[WORK ORDER]
Return every line of the data that contains the string "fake".

[DATA SEGMENT]
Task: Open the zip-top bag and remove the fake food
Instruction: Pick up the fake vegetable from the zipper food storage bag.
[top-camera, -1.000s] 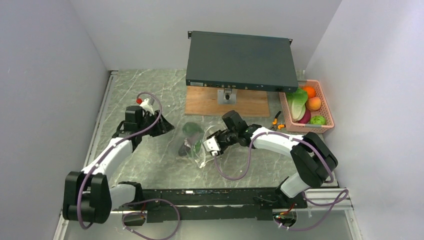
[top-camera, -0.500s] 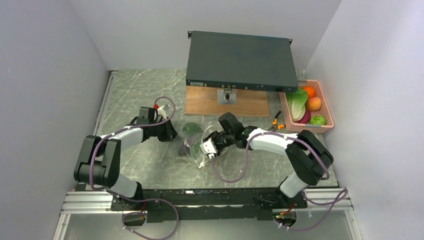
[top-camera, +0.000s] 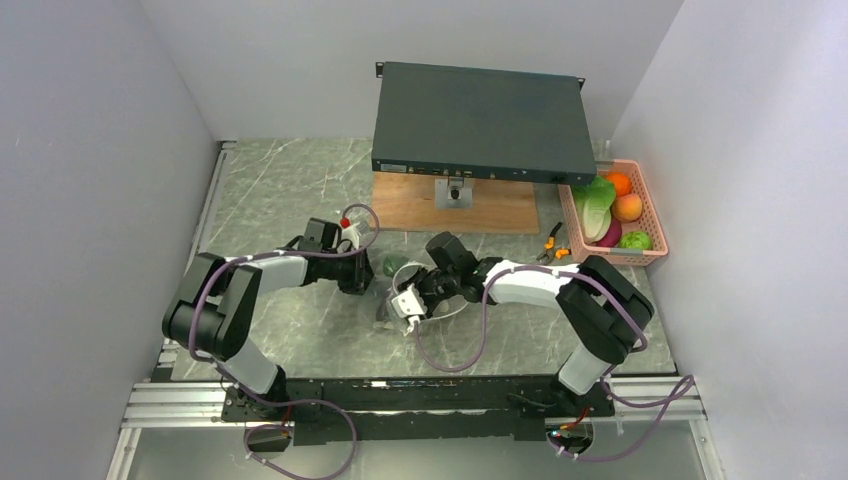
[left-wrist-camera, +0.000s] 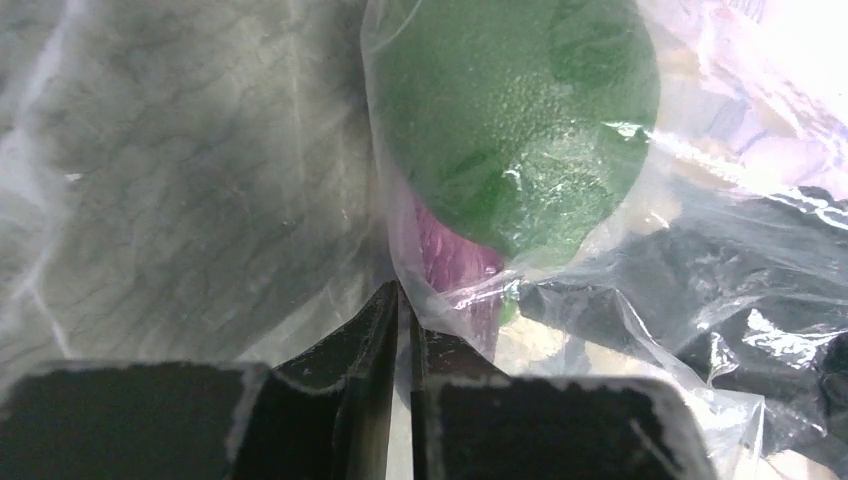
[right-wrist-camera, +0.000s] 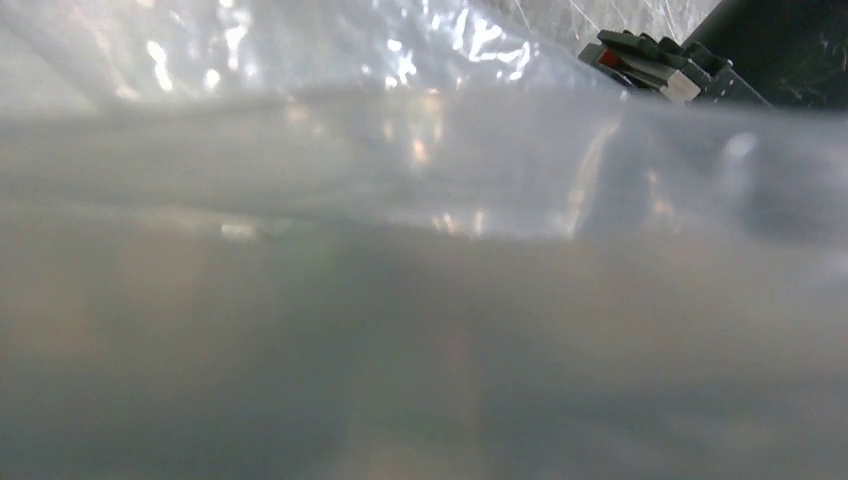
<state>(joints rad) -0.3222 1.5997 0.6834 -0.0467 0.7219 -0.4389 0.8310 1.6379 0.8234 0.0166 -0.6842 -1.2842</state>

[OUTPUT]
Task: Open the zip-top bag and remove the fake food
Instruction: Pick up the fake vegetable from the zipper food storage bag.

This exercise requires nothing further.